◆ **Your objective**:
Among the records below, find the line that has "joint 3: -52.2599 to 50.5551"; from there, give the lines again exactly, and stop after the line that has "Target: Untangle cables".

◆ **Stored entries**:
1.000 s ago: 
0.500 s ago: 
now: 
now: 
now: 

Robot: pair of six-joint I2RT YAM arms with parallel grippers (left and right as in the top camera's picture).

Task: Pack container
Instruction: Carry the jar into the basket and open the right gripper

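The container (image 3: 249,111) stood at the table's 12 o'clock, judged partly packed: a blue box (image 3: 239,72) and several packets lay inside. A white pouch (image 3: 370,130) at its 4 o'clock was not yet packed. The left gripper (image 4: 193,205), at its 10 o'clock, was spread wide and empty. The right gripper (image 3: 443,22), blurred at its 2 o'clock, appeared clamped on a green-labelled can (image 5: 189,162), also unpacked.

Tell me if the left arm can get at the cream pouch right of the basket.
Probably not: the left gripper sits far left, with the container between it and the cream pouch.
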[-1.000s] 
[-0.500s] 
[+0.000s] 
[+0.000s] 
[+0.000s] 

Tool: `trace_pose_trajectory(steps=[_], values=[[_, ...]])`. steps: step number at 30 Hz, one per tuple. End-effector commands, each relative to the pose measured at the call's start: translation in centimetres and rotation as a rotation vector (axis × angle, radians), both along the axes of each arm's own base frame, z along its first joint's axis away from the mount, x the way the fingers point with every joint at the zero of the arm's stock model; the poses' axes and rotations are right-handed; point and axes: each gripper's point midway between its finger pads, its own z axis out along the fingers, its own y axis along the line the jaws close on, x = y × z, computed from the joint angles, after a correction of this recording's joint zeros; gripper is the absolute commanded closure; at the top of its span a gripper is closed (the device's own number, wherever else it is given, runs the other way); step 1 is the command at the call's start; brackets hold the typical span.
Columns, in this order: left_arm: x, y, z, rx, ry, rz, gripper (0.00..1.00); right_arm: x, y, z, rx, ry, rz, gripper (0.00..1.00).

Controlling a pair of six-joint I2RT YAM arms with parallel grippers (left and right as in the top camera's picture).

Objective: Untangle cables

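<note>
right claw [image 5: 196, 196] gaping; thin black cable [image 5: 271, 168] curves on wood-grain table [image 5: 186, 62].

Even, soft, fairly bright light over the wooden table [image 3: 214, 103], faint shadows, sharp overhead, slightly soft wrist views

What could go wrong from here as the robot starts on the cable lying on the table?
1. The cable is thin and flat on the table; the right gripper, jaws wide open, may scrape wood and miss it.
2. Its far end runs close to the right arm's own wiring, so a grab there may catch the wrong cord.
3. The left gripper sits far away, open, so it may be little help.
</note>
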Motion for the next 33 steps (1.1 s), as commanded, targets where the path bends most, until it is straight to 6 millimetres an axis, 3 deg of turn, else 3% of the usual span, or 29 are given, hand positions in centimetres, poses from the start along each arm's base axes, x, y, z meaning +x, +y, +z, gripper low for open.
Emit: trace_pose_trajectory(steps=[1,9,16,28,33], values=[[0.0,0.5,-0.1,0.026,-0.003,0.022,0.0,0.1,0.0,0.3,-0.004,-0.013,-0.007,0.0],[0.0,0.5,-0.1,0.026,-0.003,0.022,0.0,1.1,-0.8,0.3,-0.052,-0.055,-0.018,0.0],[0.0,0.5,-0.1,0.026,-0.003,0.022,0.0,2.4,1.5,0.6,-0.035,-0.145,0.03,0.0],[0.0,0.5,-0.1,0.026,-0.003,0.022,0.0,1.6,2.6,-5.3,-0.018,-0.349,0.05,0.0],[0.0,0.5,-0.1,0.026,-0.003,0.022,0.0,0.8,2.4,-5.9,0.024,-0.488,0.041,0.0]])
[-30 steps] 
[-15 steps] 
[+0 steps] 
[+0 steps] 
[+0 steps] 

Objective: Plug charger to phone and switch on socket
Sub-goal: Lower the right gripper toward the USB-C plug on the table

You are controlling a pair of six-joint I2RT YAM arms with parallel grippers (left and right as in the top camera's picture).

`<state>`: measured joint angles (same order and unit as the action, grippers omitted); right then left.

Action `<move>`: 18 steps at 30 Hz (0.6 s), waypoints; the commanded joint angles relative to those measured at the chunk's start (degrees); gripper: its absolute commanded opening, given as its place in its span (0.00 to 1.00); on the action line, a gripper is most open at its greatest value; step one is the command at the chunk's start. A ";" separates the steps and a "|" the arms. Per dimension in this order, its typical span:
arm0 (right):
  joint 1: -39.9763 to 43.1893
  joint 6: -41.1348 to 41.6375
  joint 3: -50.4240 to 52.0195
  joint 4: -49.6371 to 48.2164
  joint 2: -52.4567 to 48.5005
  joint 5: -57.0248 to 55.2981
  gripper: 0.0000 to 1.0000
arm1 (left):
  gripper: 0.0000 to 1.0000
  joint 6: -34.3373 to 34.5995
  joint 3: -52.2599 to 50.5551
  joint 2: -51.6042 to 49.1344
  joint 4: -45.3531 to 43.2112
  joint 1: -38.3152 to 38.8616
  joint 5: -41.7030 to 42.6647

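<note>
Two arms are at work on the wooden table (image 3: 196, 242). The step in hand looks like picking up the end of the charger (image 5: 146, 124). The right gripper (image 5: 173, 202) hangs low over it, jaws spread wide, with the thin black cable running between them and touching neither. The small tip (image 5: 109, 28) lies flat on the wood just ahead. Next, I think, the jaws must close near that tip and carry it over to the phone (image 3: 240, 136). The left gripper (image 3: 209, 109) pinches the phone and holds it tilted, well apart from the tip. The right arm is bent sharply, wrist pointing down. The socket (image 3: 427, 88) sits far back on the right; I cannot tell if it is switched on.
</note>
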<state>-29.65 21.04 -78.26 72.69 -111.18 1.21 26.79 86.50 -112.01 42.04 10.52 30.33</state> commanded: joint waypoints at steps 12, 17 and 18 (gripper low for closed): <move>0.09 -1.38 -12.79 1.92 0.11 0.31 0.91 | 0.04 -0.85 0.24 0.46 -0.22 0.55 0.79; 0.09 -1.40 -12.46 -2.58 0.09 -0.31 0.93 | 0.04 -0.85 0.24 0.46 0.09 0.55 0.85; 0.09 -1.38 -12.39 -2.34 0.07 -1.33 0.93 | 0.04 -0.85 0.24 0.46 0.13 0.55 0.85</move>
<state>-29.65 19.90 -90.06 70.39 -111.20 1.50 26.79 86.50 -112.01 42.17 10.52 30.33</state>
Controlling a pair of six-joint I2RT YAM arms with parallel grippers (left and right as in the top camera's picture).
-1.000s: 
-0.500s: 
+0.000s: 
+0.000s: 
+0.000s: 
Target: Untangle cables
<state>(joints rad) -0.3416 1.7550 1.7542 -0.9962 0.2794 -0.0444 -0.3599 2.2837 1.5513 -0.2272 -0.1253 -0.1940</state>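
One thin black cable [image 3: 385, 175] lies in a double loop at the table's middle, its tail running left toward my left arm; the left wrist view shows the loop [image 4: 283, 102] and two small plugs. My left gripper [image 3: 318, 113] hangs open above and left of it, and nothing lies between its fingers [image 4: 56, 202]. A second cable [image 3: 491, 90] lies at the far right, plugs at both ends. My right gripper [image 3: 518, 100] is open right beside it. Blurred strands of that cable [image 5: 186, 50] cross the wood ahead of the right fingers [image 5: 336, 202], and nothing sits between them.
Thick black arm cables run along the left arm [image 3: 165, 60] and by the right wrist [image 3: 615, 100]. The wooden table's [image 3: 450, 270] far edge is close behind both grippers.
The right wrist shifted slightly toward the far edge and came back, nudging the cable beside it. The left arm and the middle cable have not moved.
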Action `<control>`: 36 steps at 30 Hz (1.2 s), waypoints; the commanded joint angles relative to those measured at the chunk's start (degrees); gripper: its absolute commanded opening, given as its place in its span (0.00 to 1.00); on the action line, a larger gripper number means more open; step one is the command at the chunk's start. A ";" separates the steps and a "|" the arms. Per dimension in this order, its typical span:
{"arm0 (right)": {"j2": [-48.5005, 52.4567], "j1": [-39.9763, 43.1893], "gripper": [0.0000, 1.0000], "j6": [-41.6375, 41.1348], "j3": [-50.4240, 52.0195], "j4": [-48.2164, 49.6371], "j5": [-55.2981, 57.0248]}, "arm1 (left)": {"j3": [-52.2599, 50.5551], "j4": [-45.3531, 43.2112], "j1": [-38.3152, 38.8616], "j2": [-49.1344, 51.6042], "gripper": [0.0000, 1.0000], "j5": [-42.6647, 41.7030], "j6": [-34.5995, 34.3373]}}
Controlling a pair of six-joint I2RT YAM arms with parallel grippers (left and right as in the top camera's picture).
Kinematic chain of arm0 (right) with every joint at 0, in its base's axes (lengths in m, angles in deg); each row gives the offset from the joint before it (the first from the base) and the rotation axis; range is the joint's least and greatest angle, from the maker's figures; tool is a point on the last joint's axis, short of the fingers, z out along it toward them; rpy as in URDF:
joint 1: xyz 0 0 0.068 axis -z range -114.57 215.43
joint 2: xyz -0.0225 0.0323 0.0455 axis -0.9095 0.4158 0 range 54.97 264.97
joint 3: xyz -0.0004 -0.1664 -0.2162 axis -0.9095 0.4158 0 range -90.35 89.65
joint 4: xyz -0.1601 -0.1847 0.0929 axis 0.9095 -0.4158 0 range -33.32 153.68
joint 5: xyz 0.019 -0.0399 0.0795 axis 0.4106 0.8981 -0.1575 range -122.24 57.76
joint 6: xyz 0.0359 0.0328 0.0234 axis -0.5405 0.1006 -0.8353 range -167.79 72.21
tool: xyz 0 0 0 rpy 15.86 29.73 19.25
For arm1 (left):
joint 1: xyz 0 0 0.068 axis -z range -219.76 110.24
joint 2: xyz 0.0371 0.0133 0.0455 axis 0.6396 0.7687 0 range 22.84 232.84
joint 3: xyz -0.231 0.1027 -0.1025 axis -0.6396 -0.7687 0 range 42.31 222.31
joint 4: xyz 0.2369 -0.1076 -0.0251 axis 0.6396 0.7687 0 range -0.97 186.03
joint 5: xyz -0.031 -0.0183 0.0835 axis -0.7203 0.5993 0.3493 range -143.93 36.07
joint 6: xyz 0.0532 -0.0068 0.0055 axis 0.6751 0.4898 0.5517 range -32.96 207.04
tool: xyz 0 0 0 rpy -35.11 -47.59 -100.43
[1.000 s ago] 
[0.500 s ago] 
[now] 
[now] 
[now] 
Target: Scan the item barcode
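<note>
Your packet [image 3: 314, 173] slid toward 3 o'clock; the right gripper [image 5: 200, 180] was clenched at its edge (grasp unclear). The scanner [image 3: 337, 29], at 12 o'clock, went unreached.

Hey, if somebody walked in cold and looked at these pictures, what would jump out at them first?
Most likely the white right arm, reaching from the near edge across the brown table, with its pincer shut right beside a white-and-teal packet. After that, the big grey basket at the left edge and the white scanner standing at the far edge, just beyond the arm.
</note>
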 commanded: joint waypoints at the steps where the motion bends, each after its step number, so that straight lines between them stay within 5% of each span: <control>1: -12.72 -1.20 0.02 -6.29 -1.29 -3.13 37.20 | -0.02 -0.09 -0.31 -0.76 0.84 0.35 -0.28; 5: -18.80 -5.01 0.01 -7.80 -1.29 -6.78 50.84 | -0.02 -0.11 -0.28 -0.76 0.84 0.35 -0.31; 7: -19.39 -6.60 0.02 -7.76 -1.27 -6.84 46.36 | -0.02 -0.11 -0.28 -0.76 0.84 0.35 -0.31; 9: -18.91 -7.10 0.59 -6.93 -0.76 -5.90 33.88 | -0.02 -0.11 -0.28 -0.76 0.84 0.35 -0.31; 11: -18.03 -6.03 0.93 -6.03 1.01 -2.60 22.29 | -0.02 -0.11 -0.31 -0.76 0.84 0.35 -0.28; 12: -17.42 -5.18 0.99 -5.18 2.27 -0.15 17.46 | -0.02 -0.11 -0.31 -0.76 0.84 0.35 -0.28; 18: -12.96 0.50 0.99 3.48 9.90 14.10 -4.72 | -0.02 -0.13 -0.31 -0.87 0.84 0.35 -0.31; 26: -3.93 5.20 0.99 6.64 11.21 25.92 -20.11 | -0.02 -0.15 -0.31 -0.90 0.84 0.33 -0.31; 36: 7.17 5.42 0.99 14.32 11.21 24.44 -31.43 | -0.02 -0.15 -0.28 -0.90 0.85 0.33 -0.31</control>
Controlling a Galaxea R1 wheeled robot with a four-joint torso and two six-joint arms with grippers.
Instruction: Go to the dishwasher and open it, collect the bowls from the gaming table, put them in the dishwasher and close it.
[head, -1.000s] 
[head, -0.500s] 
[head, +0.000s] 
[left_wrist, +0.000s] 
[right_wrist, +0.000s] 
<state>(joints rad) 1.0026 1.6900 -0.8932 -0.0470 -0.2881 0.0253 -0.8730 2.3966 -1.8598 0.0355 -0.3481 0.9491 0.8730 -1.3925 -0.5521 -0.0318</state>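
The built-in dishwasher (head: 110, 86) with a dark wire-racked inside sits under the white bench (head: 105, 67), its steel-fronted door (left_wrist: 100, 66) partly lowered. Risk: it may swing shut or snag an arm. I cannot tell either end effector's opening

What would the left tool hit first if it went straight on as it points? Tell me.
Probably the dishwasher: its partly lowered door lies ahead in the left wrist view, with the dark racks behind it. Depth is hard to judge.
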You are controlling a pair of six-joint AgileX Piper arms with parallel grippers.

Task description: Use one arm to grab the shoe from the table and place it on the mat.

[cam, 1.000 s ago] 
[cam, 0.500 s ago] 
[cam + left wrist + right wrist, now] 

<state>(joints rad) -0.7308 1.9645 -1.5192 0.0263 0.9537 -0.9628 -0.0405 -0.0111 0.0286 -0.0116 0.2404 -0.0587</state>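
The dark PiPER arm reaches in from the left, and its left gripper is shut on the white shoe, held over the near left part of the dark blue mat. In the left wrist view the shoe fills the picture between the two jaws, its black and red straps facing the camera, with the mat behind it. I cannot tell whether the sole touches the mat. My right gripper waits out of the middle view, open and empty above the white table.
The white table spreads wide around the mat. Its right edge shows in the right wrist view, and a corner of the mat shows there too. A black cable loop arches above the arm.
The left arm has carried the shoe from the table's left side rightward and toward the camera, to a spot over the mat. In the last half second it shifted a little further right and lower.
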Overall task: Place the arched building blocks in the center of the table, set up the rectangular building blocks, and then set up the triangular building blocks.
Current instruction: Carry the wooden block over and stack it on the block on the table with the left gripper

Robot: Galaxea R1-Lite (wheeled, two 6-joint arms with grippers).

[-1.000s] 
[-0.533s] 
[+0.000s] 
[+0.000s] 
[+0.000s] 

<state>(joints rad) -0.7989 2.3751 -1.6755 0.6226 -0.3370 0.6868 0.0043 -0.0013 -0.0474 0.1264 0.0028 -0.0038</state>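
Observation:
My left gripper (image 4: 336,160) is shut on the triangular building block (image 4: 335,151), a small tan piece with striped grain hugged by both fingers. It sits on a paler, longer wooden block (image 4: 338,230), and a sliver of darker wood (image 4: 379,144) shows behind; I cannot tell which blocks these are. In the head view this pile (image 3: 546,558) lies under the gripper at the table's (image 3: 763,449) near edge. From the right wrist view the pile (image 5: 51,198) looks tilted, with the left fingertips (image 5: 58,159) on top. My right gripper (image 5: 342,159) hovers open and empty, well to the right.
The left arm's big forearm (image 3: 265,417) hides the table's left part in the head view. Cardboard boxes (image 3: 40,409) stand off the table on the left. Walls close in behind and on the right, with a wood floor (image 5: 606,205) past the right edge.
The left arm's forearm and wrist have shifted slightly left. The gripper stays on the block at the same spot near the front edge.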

◆ **Output for this exercise**:
  joint 3: -52.2599 to 50.5551
  joint 2: -51.6042 to 49.1344
  joint 4: -45.3531 to 43.2112
  joint 1: -38.3152 to 38.8616
  joint 5: -41.7030 to 42.6647

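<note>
Two arms are at work on the wooden table (image 3: 196, 242). The step in hand looks like picking up the end of the charger (image 5: 146, 124). The right gripper (image 5: 173, 202) hangs low over it, jaws spread wide, with the thin black cable running between them and touching neither. The small tip (image 5: 109, 28) lies flat on the wood just ahead. Next, I think, the jaws must close near that tip and carry it over to the phone (image 3: 240, 136). The left gripper (image 3: 209, 109) pinches the phone and holds it tilted, well apart from the tip. The right arm is bent sharply, wrist pointing down. The socket (image 3: 427, 88) sits far back on the right; I cannot tell if it is switched on.
</note>
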<state>-29.65 21.04 -78.26 72.69 -111.18 1.21 26.79 86.50 -112.01 42.04 10.52 30.33</state> commanded: joint waypoints at steps 12, 17 and 18 (gripper low for closed): <move>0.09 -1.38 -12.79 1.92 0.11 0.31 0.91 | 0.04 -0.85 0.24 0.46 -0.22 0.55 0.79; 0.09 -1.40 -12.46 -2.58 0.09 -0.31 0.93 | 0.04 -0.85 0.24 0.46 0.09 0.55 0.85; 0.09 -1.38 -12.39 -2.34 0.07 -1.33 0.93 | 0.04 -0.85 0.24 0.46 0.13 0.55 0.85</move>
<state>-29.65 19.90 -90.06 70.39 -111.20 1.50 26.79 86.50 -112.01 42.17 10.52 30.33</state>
Controlling a pair of six-joint I2RT YAM arms with parallel grippers (left and right as in the top camera's picture).
-1.000s: 
-0.500s: 
+0.000s: 
+0.000s: 
+0.000s: 
Target: Untangle cables

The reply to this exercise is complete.